I understand that an IR reading higher 1 ohm is a pass (though you'd want 20+ and it to be in the 100s for a new circuit). But what I am stumped on is how I work out the origin?

do I add the resistance values together and divide it by the 500v from the IR meter?

Any help would be greatly appriated
 
keitkeiter said:
the problem question I have states:

"the following line to earth values were recorded for six circuits in an installation. What would be the expected overall value when measured at the origin and what action should be taken, if any?"

I understand that an IR reading higher 1 ohm is a pass (though you'd want 20+ and it to be in the 100s for a new circuit). But what I am stumped on is how I work out the origin?

do I add the resistance values together and divide it by the 500v from the IR meter?

Any help would be greatly appriated
Click to expand...
 
Or...
product over sum method
10x20x30x40/10+20+30+40 =240000/100=2400
then (reciprocal) 1/2400 = 4.166666667 =4.8 ohms reduced to the most significant number. My preferred method btw.
 
I always thought that the Product Over Sum method only worked for resistances taken two at a time.

For resistances 10 20 30 and 40 ohms in parallel.

For the first pair 10 x 20 / (10+20) =6.666 ohms

For the second pair 6.666 x 30 / (6.666+30) = 5.454 ohms

For the third and final pair 5.454 x 40 / (5.454 +40) = 4.8 ohms

Total resistance is 4.8 ohms
 
keitkeiter said:
I understand that an IR reading higher 1 ohm is a pass … But what I am stumped on is how I work out the origin?
Click to expand...
Firstly I presume you meant one Megohm (one million Ohms) as opposed to one Ohm.
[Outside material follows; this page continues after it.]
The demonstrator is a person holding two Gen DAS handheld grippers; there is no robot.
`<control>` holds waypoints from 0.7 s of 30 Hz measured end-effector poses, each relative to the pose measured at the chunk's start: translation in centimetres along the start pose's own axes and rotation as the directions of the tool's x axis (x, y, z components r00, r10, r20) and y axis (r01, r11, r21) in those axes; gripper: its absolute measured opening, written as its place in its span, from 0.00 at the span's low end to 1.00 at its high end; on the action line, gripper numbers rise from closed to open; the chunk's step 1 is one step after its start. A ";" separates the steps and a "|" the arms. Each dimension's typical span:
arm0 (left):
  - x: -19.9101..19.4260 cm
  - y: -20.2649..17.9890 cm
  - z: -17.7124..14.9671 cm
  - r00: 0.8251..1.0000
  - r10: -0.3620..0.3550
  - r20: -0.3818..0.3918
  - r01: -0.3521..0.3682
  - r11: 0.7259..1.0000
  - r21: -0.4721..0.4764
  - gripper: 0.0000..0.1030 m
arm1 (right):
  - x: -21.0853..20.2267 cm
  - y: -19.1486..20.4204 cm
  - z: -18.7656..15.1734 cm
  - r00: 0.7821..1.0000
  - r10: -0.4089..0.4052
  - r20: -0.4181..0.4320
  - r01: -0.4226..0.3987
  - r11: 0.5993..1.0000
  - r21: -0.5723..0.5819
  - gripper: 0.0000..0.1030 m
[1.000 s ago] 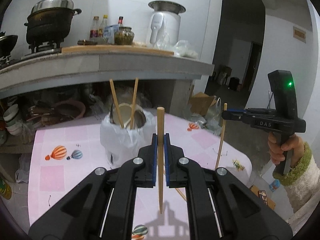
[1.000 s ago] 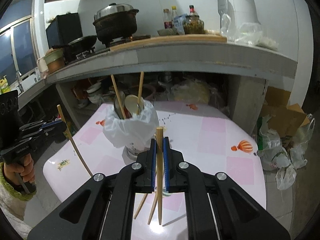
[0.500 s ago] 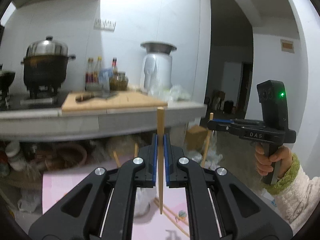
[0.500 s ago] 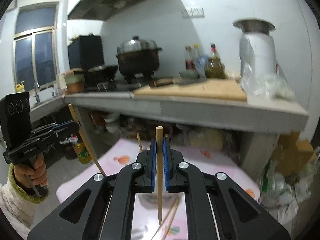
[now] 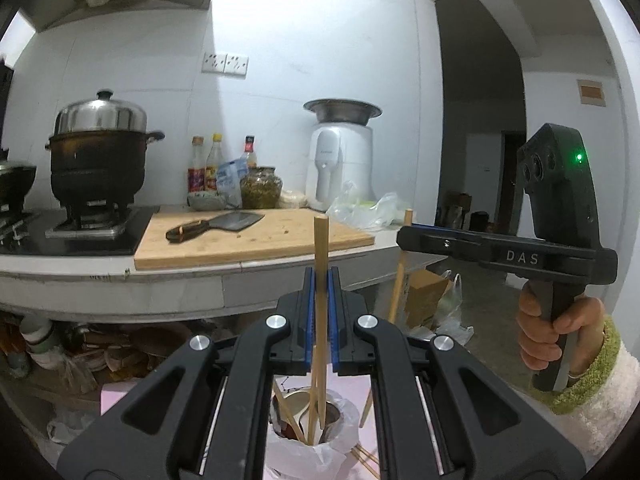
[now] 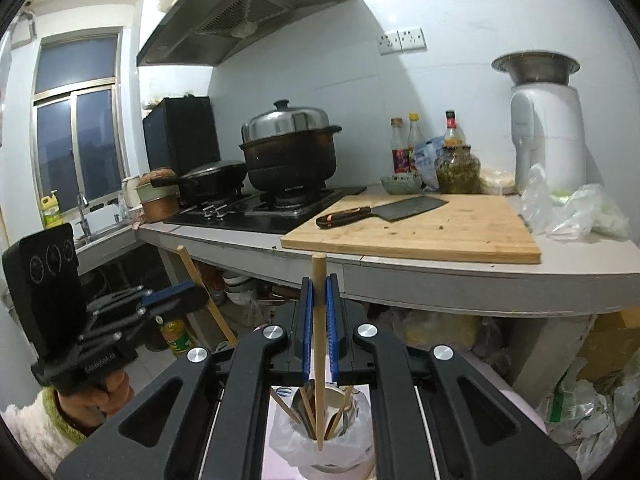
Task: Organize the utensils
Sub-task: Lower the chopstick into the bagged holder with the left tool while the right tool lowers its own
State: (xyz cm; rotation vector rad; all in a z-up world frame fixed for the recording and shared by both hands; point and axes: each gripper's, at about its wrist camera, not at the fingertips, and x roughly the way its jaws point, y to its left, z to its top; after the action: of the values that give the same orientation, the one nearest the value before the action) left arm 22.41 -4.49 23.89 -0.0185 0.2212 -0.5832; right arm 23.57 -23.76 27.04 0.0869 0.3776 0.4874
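Overhead now: both grippers up above the cup, each clamped on one chopstick. Left gripper [image 5: 321, 280] grips a chopstick [image 5: 320, 248] upright between its blue pads [image 5: 307, 320], top end poking above the jaws, lower end hanging over the mouth of the cup [image 5: 310, 420]. Right gripper [image 6: 319, 288] likewise pinches a chopstick [image 6: 319, 280], near vertical, tip down at the cup [image 6: 324, 412] opening; whether it touches anything inside I cannot tell. Cup is metal, wrapped in a white plastic bag [image 6: 348, 448], standing on a pink table [image 5: 110, 394]; several chopsticks and what looks like a spoon already lean in it. More loose chopsticks lie on the table just right of the cup in the left view [image 5: 366, 458]. Each camera catches the other gripper: right one out at the side with its hand [image 5: 556, 332] on the handle, stick slanting downward; left one low at the left edge, stick tilted. Behind: counter [image 6: 480, 280] with cutting board [image 6: 432, 228], cleaver [image 6: 384, 210], lidded pot [image 6: 290, 148] on the stove
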 end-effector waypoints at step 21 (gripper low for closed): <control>5.3 3.0 -5.3 0.997 0.019 -0.070 -0.022 0.999 -0.037 0.05 | 7.3 -1.2 -3.7 0.998 -0.007 -0.059 0.006 1.000 -0.006 0.07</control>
State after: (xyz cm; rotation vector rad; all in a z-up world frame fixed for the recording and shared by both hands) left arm 27.23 -4.66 17.40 -0.0329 0.2996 -0.5597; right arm 28.72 -21.41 20.95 0.0660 0.4346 0.4855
Secondly the minimum values in the Regulations are for the entire installation (i.e. after you have done your calculation if you don't measure the whole installation in one go). (For a larger installation it can be subdivided.)
 
As above you can't accept a lower value than 1mohm on any part of the installation whether combined or not. If you measure 20 circuits and get 0.1mohm combined that could be a fault on one circuit.
However if you break it down and they are all 1.5mohm then that's classed as ok.
 
telectrix said:
brill pete. that method works. on my calc. i use x to -1 as it don't have 1/x
Click to expand...
wtf is elecnewt giving me a dumb. i tried that method pete linked to and it gave me 4.8 ohms in about 30 seconds, as opposed to doing all that lowest common denominator what i vaguely remember from secondary school in the early 60's.
 
ELECNEWT said:
I always thought that the Product Over Sum method only worked for resistances taken two at a time.

For resistances 10 20 30 and 40 ohms in parallel.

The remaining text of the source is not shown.